相次ぐ自然災害で訪日客の勢い鈍化(産経新聞)



 9月の北海道地震や台風21号など今夏に相次いだ自然災害で、訪日外国人旅行客の伸びが鈍っている。被災地域への旅行を敬遠する動きや風評被害の懸念もあり、平成32年に訪日客を年間4千万人に増やす政府目標の達成が危ぶまれる恐れも出てきた。

 政府が「観光立国」を旗印に、訪日客増の数値目標を掲げたのは、内需拡大と地方創生の一挙両得をかなえられるからだ。23年の東日本大震災で落ち込んだ訪日客は29年に2869万人と過去最高を更新した。

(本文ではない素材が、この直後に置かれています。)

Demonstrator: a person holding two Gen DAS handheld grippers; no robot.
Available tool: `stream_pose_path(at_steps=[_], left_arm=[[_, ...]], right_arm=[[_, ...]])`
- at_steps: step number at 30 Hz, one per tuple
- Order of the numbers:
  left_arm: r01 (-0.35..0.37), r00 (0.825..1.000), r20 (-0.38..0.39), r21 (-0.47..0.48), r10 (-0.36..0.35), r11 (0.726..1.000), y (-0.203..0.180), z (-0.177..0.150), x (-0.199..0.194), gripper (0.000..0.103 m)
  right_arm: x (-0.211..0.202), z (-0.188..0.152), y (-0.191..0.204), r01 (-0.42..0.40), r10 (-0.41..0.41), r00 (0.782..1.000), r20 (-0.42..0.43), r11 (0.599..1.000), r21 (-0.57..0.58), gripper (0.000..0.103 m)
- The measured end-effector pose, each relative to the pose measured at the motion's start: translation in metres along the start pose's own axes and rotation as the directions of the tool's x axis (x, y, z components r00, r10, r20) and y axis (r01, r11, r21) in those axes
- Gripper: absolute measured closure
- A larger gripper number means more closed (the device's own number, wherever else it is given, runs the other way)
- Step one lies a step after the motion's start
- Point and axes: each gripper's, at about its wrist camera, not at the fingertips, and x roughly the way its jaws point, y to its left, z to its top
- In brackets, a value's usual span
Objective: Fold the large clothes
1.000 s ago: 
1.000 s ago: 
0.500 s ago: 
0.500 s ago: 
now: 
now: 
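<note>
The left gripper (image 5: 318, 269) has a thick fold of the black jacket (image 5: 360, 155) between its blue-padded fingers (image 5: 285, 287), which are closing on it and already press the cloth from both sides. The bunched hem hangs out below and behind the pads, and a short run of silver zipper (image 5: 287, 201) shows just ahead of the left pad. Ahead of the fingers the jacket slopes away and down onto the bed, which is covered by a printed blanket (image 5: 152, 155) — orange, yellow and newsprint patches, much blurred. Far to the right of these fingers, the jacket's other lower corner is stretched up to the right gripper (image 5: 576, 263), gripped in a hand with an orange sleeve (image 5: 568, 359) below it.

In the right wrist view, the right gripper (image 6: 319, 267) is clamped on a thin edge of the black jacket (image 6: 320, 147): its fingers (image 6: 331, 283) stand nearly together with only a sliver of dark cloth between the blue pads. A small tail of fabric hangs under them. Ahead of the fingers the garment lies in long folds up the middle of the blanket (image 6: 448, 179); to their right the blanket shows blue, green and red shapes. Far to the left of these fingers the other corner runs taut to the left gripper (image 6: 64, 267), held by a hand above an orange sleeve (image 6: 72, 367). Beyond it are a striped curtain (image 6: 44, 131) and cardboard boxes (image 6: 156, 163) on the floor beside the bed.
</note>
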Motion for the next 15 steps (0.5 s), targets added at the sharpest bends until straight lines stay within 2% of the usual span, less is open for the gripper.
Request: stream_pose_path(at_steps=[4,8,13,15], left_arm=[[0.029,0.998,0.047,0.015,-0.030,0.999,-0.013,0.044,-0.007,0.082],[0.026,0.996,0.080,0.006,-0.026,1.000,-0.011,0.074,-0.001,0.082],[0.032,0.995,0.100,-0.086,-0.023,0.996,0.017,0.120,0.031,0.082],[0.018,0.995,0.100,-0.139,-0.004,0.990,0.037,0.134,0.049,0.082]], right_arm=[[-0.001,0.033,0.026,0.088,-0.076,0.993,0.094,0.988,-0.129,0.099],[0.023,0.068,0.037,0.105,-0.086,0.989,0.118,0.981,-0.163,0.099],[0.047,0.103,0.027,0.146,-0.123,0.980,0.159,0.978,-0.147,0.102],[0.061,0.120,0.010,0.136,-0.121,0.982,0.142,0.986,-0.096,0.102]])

 32年に4千万人を達成するには、前年比12%増を3年続ける必要があり、今年の目安は3213万人。日本政府観光局によると1~8月は前年同期比12・6%増の2130万人で2千万人突破も過去最速だった。

 ただ、6月の大阪北部地震以降は伸び率が鈍化。1~6月は前年同月比9・0~23・3%増と堅調に推移したが、7月は5・6%増、8月も4・1%増と大きく減速。とくに、訪日客の2割超を占める韓国で日本への旅行を敬遠する動きが広がり、7、8月の韓国人訪日客はそれぞれ5・6%、4・3%減少した。

 9月分も「関西国際空港の閉鎖や北海道地震もあった。厳しい結果を覚悟している」(観光庁幹部)という。

 SMBC日興証券は大阪北部地震から北海道地震までの災害影響で131万人の訪日客と1610億円の旅行消費額が失われたと推計する。北海道観光新興機構(札幌市)の担当者は「地震前は訪日客で混んでいたのに今も閑散。中小事業者は悲鳴を上げている」とこぼす。

 石井啓一国土交通相は5日の記者会見で、「外国人旅行者の安全安心の確保が重要課題」と強調。多言語に対応できる空港職員の新規雇用などを進めるという。